I grew up in churches that had all the answers.  Heaven was up, hell was down, and we knew who was going in which direction.  We reduced the mystery of the Unknowable God to 4 Spiritual Laws that would fit on a post card and still leave room for “The Bible says it.  I believe it.  That settles it.”  There was no room for questions, because we were certain of everything.

 My first semester in college I took a class on the Bible and my world began to fall apart with the first reading assignment.  I underlined the offensive passage, made several exclamation points in the margin and marched out of the library to begin the crusade of straightening out the heretical professor who had assigned the profane textbook.

“Dr So-and-So”, I began, “You may not realize the textbook you assigned questions the Word of God. Here on page 98 it says that in Genesis, which was written by Moses, I hope you know, when we read that God closed the door of the ark, this textbook says that is ‘a naïve anthropomorphic touch.’  I’m not positive what that means, but it doesn’t sound like a compliment.  I don’t think we should question the Bible… do you?”

 The professor responded patiently and gently by asking, “Brett, what if God wants us to ask questions about the Bible?  Maybe faith should take a little intellectual effort after all.”  Dr. Younger says that was the day he transferred his membership from the church of the certain to the church of the questioning.

             I have been lucky in my life, in so many ways.  Not the least of which was to have been born into United Methodism, and its Wesleyan insistence on taking the Bible contextually, practically, and intellectually – not just literally.  Did you know, my friends, that the title most often given to Jesus in the New Testament is not “Master” or “Lord” as you might assume, but “Teacher”?  And did you know that the Greek word used for “disciple” in the New Testament is mathetes, and its root, math, means “the mental effort needed to think something through”!  To be a disciples means you have to make the mental effort needed to think faith through.

Apparently John Wesley was not the first to link discipleship with learning and to recognize the importance of coming to faith and living in fait using our inherent ability to think, using reason along with Scripture, tradition and personal experience.  Again, in Younger’s words:

Just before I left home for college, a man in our church who was disappointed that I wasn’t going to Bob Jones University took me aside and said, “Brett, you’re about to go to college.  They will try to teach you things that you’ve never heard before.  Promise me that you won’t let them change your mind about anything.”

 I wondered if he would give the same speech to a 6 year old:  “Brett, you’re about to go to first grade.  They will try to teach you things you’ve never heard before, but don’t let them change your mind about anything.”

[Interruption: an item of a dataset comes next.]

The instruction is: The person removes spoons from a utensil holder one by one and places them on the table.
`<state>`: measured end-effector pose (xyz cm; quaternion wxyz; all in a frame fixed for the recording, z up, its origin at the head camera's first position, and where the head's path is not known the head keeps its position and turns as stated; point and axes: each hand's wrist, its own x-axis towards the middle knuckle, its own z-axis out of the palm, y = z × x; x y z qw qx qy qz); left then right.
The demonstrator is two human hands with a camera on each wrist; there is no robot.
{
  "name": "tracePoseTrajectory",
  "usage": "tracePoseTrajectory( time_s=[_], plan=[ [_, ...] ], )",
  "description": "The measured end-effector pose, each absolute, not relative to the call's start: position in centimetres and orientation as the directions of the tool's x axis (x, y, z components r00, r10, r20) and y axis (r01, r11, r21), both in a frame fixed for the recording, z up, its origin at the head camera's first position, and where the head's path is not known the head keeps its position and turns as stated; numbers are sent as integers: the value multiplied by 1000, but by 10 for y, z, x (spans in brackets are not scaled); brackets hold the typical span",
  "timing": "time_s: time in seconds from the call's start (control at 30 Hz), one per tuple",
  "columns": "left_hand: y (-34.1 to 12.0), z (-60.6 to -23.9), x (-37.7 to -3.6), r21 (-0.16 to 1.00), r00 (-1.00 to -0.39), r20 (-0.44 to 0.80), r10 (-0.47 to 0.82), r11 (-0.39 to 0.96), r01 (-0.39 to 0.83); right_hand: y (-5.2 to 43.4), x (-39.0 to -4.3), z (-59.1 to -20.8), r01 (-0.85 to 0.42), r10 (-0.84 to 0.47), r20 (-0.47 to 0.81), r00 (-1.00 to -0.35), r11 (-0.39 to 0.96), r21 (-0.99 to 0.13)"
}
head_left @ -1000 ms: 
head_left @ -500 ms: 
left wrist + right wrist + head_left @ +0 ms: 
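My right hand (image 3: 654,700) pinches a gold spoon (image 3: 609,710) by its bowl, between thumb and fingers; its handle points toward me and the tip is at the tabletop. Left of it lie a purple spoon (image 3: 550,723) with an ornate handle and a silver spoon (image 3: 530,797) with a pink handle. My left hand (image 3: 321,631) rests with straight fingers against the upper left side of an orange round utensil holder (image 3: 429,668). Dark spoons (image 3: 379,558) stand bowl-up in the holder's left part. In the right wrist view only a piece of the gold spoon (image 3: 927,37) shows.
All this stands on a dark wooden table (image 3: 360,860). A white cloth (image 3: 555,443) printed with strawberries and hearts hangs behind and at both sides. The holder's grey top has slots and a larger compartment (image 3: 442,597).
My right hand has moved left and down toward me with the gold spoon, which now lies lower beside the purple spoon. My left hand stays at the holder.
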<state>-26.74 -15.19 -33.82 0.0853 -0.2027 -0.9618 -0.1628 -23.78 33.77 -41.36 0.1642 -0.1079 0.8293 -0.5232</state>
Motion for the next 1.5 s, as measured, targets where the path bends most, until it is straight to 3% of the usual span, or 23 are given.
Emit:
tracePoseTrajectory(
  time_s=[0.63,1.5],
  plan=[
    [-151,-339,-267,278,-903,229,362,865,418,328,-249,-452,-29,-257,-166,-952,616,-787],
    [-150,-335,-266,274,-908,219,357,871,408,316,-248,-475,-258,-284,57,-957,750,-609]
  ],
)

             Of course not.  How ridiculous to think that we should be threatened by knowledge.  And yet, apparently we are.  Just this week someone told me a story about a woman in eastern Montana.  Asked by her pastor if she was planning to attend the “get acquainted” event at their church with Bishop Karen Oliveto, the first openly gay United Methodist bishop, this woman said should would not be coming.  When asked why not, the woman replied, “I’m afraid I might find out that I like her.”

Loving God with all your mind can be a dangerous thing.  It means you need to expend the mental effort needed to think faith through.  Loving God with your mind means there can be no church of certainty without the church of the questioning.  And it means that faith was never meant to be a static, unchanging thing.  When you love God with your mind, you just might find out that you appreciate your neighbor, and you even like your enemy.  You might find out that God’s love cannot be limited and God’s presence cannot be restrained, when you love God with all your heart, with all your soul… and even, with all of your mind.  Thanks be to God!  And oh – by the way – I got an “A” in that Theology class after all!